This study utilized the StataMP 16 software for data processing and employed the Stata external order study, a procedure for event study estimation developed by three authors from LIUC Università Carlo Cattaneo, to examine the impact of the COVID-19 outbreak on the stock prices of sports industry companies listed on the Shanghai and Shenzhen stock exchanges. In order to accurately reflect the impact of the epidemic on sports industry concept stocks, the study employed the respective market indices of Shanghai and Shenzhen. The sample companies were divided into two parts, depending on the stock exchange where they are listed. Within each part, the sample companies were further divided into two groups based on their main engagement in the sports industry. The first group comprises stocks with a focus on the sports industry, totaling nine stocks, while the second group comprises stocks with non-main focus on the sports industry, totaling 21 stocks. The selected companies are recognized as sports industry concept stock companies by financial media such as Sina Finance and Finance, and they were normally traded in the stock market during the study period. Through a detailed review of listed companies on the Shanghai and Shenzhen stock exchanges, the selected sample companies were found to be deeply related to the sports industry and have significant influence in the field. As a result, the selected samples can effectively represent the sports industry sector in the Shanghai and Shenzhen stock exchanges.

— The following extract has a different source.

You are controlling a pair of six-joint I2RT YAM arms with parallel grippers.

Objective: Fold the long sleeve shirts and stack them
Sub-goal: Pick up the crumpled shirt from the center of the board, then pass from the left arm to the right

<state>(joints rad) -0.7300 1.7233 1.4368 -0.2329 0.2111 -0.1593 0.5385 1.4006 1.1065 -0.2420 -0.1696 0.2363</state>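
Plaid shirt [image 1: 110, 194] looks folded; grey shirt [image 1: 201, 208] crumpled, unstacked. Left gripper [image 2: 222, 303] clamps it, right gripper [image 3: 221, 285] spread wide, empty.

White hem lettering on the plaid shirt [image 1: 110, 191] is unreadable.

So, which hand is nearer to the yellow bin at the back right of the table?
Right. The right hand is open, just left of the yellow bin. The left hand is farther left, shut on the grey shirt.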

The statistics of the Shanghai and Shenzhen sports industry concept stock research samples can be seen in Table 1.
Table 1.
Statistics of Shanghai and Shenzhen sports industry concept stock research samples.
Stock Market
Stock Type
Quantity
Names of sports industry concept stocks
Shanghai Stock Exchange
Major operating sports industry concept stocks
2
China Sports Industry, Comefly Outdoor
Non-major operating sports industry concept stocks
7
Shanghai International Port, Zhejiang Dongwang Times Technology, Wuhan Ddmc Culture & Sports, Jiangsu Sainty, Hangzhou Jiebai, Jilin Yatai, Shandong Linglong Tyre
Shenzhen Stock Exchange
Major operating sports industry concept stocks
7
Lander Sports Development, Toread Holdings, Impulse (Qingdao) Health Tech, China Dive Company Limited, Beijing Sanfo Outdoor Products, Lisheng Sports (Shanghai), Jiangsu Jinling Sports Equipment
Non-major operating sports industry concept stocks
14
Caissa Tosun Development, Focus Media Information Technology, HL Corp (Shenzhen), Citic Guoan Information Industry, Suning.Com, Suzhou Gold Mantis Construction Decoration, Guangdong Guangzhou Daily Media, Xiamen Anne Corporation Limited, Guangdong Advertising Group, Shenzhen Aoto Electronics, Rastar Group, Ledman Optoelectronic, Fujian Snowman, Shanghai Yaoji Technology
4.1. Analysis of the impact of sports industry concept stocks on the announcement of "city closure" in Wuhan
Tables 2 and 3 illustrate the average abnormal returns of sports industry concept stocks in Shanghai and Shenzhen during the 43-day window of the Wuhan city closure event. The results of the study demonstrate that both the Shanghai and Shenzhen markets had nine negative average abnormal returns in the 12 days prior to the city closure, and 18 negative average abnormal returns in the 30 days following the event. On the day of the city closure event, both Shanghai and Shenzhen sports industry concept stocks showed significant negative impacts, as indicated by significant p-values at the 1% significance level. However, their market reactions differ, with Shanghai exhibiting a positive average abnormal return and Shenzhen exhibiting a negative average abnormal return. During the city sealing event window, the average abnormal returns in the Shanghai market showed negative significance seven times before the event and 17 times after the event, while the average abnormal returns in the Shenzhen market showed negative significance nine times before the event and 18 times after the event. The significant negative impact of the COVID-19 outbreak event on the average abnormal returns of sports industry concept stocks in both the Shanghai and Shenzhen markets highlights the serious effect of the event on the sports industry.
Table 2.
Average abnormal returns (AAR) and p-values of Shenzhen-Shanghai sports industry concept stocks before lockdown event. (*** p-value < 0.01, ** p-value < 0.05, * p-value < 0.1).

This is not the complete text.